__Recorded information__:
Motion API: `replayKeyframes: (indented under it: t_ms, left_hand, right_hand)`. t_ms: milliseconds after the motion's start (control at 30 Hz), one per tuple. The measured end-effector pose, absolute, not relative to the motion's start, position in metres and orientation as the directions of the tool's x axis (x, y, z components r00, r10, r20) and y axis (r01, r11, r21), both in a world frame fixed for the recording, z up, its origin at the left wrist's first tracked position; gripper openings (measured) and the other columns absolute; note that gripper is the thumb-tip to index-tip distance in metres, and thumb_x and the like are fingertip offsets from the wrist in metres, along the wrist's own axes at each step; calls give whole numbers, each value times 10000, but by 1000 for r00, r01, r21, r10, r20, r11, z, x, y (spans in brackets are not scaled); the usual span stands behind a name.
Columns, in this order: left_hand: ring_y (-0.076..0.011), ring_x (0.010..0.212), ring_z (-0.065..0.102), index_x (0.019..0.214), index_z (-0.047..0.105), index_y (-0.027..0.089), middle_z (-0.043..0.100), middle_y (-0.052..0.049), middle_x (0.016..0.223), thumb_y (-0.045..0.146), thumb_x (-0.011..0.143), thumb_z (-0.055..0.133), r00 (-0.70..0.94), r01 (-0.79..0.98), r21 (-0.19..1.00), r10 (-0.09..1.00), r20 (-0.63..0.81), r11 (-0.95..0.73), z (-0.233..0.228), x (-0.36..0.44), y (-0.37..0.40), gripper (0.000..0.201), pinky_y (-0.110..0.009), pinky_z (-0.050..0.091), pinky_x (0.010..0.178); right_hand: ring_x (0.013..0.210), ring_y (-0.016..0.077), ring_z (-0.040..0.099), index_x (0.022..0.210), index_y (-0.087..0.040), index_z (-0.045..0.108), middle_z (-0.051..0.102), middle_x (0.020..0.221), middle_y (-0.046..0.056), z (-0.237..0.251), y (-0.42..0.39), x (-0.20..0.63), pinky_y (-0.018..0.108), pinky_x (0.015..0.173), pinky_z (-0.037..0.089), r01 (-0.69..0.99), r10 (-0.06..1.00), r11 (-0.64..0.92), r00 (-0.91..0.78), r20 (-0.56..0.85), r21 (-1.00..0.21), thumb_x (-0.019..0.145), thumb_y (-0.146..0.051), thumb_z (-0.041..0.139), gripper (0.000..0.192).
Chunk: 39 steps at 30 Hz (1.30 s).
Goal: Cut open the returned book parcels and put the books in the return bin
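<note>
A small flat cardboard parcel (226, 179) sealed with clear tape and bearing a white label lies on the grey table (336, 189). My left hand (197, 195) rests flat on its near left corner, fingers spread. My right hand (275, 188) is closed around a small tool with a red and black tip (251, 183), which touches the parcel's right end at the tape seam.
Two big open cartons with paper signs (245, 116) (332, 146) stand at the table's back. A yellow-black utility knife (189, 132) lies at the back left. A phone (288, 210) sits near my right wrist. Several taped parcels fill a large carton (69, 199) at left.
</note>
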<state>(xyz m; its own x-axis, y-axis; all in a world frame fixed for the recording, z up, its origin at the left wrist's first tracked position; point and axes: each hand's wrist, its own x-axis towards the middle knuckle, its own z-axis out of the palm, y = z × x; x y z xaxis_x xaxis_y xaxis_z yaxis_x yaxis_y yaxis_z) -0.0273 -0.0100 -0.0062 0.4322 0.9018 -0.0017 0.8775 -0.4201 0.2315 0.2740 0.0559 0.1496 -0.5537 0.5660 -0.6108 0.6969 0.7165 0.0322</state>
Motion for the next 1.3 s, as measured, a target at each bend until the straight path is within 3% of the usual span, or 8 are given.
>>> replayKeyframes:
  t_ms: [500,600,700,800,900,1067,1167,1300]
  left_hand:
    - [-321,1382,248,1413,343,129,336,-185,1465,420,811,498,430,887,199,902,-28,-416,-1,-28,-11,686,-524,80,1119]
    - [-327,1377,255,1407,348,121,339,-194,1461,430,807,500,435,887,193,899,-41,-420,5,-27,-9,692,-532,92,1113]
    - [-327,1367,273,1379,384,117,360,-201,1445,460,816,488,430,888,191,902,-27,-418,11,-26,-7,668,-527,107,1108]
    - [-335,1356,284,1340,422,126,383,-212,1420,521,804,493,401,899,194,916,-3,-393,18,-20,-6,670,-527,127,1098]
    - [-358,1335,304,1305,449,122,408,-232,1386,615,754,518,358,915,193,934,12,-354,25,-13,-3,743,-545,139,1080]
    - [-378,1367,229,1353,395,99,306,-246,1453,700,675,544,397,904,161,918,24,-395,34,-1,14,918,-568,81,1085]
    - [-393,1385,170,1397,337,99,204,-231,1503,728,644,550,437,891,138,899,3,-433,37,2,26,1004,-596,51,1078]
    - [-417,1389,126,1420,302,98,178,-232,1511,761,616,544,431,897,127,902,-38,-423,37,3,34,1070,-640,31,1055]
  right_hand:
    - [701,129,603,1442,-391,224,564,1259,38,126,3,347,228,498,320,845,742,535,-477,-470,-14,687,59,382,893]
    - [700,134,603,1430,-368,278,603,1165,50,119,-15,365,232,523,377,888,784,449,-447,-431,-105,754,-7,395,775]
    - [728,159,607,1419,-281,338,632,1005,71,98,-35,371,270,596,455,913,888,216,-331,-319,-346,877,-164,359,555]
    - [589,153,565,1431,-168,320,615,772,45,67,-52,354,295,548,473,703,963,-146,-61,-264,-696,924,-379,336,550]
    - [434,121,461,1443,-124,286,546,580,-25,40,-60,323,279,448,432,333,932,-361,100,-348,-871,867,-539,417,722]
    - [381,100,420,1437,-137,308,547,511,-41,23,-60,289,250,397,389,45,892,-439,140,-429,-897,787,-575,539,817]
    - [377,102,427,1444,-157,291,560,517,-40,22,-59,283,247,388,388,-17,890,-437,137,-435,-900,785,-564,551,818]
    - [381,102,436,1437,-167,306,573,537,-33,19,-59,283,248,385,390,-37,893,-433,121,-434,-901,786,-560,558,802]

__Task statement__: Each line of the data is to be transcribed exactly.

__Task answer__:
Motion API: `replayKeyframes: (indented under it: t_ms, left_hand, right_hand)`. t_ms: milliseconds after the motion's start (control at 30 Hz), one per tuple. The measured end-effector pose, absolute, not relative to the motion's start, position in metres and orientation as the directions of the tool's x axis (x, y, z components r00, r10, r20) and y axis (r01, r11, r21), both in a world frame fixed for the recording, z up, its origin at the left wrist's first tracked position; gripper openings (measured) and the other columns absolute; note that gripper is the thumb-tip to index-tip distance in metres, and thumb_x and the like are fingertip offsets from the wrist in metres, along the wrist's own axes at each step; calls give whole numbers, each value times 10000, but by 1000 for r00, r01, r21, r10, r20, r11, z, x, y (spans in brackets are not scaled); the usual span stands behind a name.
Columns, in this order: left_hand: ring_y (-0.076..0.011), ring_x (0.010..0.212), ring_z (-0.065..0.102), index_x (0.019..0.214), index_z (-0.047..0.105), index_y (-0.027..0.089), middle_z (-0.043..0.100), middle_y (-0.052..0.049), middle_x (0.016..0.223), thumb_y (-0.045..0.146), thumb_x (-0.011..0.143), thumb_z (-0.055..0.133), r00 (-0.70..0.94), r01 (-0.79..0.98), r21 (-0.19..1.00), r10 (-0.09..1.00), r20 (-0.63..0.81), r11 (-0.95..0.73), z (-0.233..0.228), x (-0.36..0.44), y (-0.37..0.40), gripper (0.000..0.201), pinky_y (-0.110..0.009), pinky_z (-0.050..0.091), pinky_x (0.010..0.178); right_hand: ring_x (0.013..0.210), ring_y (-0.016..0.077), ring_z (-0.040..0.099), index_x (0.022..0.210), index_y (-0.087..0.040), index_z (-0.045..0.108), middle_z (-0.051..0.102), middle_x (0.020..0.221), middle_y (-0.046..0.056), z (-0.237..0.251), y (-0.42..0.39), x (-0.20..0.63), pinky_y (-0.018..0.108), pinky_x (0.015..0.173), pinky_z (-0.037..0.089), r01 (-0.69..0.99), r10 (-0.06..1.00), r11 (-0.64..0.92), r00 (-0.91..0.78), r20 (-0.56..0.85), r21 (-1.00..0.21), thumb_x (-0.019..0.145), thumb_y (-0.146..0.051), thumb_z (-0.041..0.139), gripper (0.000..0.192).
Chunk: 39 steps at 30 Hz (1.30 s).
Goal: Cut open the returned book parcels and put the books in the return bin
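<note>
A small flat cardboard parcel (226, 179) sealed with clear tape and bearing a white label lies on the grey table (336, 189). My left hand (197, 195) rests flat on its near left corner, fingers spread. My right hand (275, 188) is closed around a small tool with a red and black tip (251, 183), which touches the parcel's right end at the tape seam.
Two big open cartons with paper signs (245, 116) (332, 146) stand at the table's back. A yellow-black utility knife (189, 132) lies at the back left. A phone (288, 210) sits near my right wrist. Several taped parcels fill a large carton (69, 199) at left.
</note>
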<state>(xyz m; its own x-axis, y-axis; all in a world frame fixed for the recording, z up, its origin at the left wrist's first tracked position; point and axes: each hand's wrist, its own x-axis towards the middle knuckle, its own z-axis out of the palm, y = z × x; x y z xaxis_x xaxis_y xaxis_z yaxis_x yaxis_y yaxis_z) -0.0273 -0.0100 -0.0062 0.4322 0.9018 -0.0017 0.8775 -0.4201 0.2315 0.2740 0.0559 0.1496 -0.5537 0.5660 -0.6108 0.6969 0.7165 0.0322</state>
Motion for the next 1.3 s, as measured, a target at each bend until the straight path is within 3% of the usual span, or 8 are given.
>>> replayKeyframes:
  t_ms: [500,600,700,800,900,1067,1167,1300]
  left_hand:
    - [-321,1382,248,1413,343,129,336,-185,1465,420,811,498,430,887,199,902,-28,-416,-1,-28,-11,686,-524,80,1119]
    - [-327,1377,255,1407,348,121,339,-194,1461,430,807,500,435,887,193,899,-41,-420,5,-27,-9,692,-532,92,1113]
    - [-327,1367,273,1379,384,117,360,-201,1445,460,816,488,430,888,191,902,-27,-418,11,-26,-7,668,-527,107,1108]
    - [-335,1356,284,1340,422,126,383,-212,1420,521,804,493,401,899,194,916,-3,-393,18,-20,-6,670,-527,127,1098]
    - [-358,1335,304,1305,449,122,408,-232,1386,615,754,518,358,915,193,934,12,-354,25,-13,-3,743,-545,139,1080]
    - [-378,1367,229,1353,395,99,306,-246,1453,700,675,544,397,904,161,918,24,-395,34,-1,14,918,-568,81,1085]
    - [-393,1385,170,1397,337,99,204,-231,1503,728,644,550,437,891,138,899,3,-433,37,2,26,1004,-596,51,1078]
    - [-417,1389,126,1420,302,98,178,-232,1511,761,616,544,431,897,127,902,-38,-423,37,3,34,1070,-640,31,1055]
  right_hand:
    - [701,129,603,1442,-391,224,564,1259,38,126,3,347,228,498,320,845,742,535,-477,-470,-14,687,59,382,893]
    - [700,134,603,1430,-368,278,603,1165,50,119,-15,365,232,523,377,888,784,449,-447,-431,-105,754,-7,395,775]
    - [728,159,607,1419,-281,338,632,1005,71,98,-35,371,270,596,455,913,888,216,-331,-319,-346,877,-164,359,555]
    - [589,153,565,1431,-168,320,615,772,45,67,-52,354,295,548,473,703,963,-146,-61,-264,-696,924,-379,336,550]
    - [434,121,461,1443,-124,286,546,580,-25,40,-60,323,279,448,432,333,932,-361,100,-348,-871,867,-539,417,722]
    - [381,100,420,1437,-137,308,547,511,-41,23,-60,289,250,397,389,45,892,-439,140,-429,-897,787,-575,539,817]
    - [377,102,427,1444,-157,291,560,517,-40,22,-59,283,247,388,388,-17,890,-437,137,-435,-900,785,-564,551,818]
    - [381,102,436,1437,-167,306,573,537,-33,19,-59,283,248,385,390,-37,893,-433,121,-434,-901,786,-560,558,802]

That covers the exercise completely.